Mais Médecins du Monde a su la mettre à distance : c’est pour la rencontre sincère et l’expérience que je suis ici, non pour rendre une production journalistique à tout pris. Après une unique tentative désastreuse, j’ai d’ailleurs évité de dire clairement aux exilés pourquoi je venais. Ce n’était pas nécessaire. La plupart ont l’habitude de côtoyer des journalistes et ils en sont méfiants. Des gens qui souhaitent sincèrement entendre leur histoire, en revanche, ils n’y sont pas habitués.

Ce jour-là, pluvieux donc, je ne souhaite pas imposer ma compagnie à la petite dizaine d’exilés présents sur le lieu. Je m’assois à une table en sortant timidement un jeu de société, lorsque trois jeunes hommes se joignent à moi. Assan attend son tour pour consulter le médecin, il est en béquille. Il n’est pas rare que les exilés reviennent de leurs tentatives avec des membres cassés, à cause des risques pris ou des altercations avec la police. 

Je lui désigne le puissance 4, pour le faire patienter. Ses mains tremblent un peu lorsqu’il joue.
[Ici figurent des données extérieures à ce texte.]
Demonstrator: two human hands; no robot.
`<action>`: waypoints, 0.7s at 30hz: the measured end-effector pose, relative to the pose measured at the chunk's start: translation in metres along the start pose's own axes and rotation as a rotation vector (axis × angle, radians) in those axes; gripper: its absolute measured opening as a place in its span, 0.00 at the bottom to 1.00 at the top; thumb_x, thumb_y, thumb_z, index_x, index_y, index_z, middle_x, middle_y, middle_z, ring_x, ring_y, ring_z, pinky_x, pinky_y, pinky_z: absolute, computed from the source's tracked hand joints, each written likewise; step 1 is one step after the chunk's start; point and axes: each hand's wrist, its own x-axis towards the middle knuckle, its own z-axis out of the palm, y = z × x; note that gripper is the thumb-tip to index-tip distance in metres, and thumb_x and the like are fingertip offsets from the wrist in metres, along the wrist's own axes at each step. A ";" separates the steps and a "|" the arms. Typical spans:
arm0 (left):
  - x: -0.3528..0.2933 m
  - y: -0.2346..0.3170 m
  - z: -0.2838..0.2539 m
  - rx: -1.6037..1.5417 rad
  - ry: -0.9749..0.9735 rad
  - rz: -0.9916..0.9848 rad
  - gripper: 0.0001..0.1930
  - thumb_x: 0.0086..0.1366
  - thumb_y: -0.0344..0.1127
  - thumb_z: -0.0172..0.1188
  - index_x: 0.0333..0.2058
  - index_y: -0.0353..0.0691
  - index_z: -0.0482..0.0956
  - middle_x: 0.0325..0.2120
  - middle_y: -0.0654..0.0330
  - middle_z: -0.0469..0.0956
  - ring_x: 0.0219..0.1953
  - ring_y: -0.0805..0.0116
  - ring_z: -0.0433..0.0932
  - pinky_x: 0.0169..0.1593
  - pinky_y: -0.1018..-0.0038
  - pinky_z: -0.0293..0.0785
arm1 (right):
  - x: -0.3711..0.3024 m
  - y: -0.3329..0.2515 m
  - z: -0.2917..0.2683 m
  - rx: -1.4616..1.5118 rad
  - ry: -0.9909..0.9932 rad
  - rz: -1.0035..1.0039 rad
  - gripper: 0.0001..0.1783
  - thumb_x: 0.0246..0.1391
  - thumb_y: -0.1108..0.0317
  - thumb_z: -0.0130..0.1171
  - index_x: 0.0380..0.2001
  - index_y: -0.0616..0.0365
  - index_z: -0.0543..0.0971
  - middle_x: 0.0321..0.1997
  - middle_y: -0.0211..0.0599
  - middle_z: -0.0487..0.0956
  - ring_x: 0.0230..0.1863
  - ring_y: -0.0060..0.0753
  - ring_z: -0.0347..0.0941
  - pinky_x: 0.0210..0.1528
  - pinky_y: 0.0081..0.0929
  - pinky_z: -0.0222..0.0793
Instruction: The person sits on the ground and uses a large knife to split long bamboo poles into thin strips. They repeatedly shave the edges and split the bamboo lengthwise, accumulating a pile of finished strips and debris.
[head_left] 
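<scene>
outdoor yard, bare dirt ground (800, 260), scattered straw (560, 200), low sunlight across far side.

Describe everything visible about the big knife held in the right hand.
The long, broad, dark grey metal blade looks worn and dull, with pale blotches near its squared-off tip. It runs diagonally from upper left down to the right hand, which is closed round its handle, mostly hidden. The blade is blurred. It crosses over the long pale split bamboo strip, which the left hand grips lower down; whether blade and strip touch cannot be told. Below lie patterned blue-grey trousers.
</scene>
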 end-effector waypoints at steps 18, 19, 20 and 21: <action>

Il fait froid, et le vent souffle. Son regard divague lorsqu’il commence à évoquer sa famille restée dans son pays où il fait meilleur, lorsqu’il me parle de son chez lui qu’il regrette pour la saveur des fruits ou encore la chaleur des sourires lors des fêtes de village. J’aperçois dans ses yeux brillants combien ces choses lui manquent, sans qu’il ne sache s’il les reverra un jour. Une chose me frappe alors. Il me semble que dans sa culture on hésiterait pas à accueillir un étranger à bras ouverts, au lieu de le laisser prendre la boue dans une tente.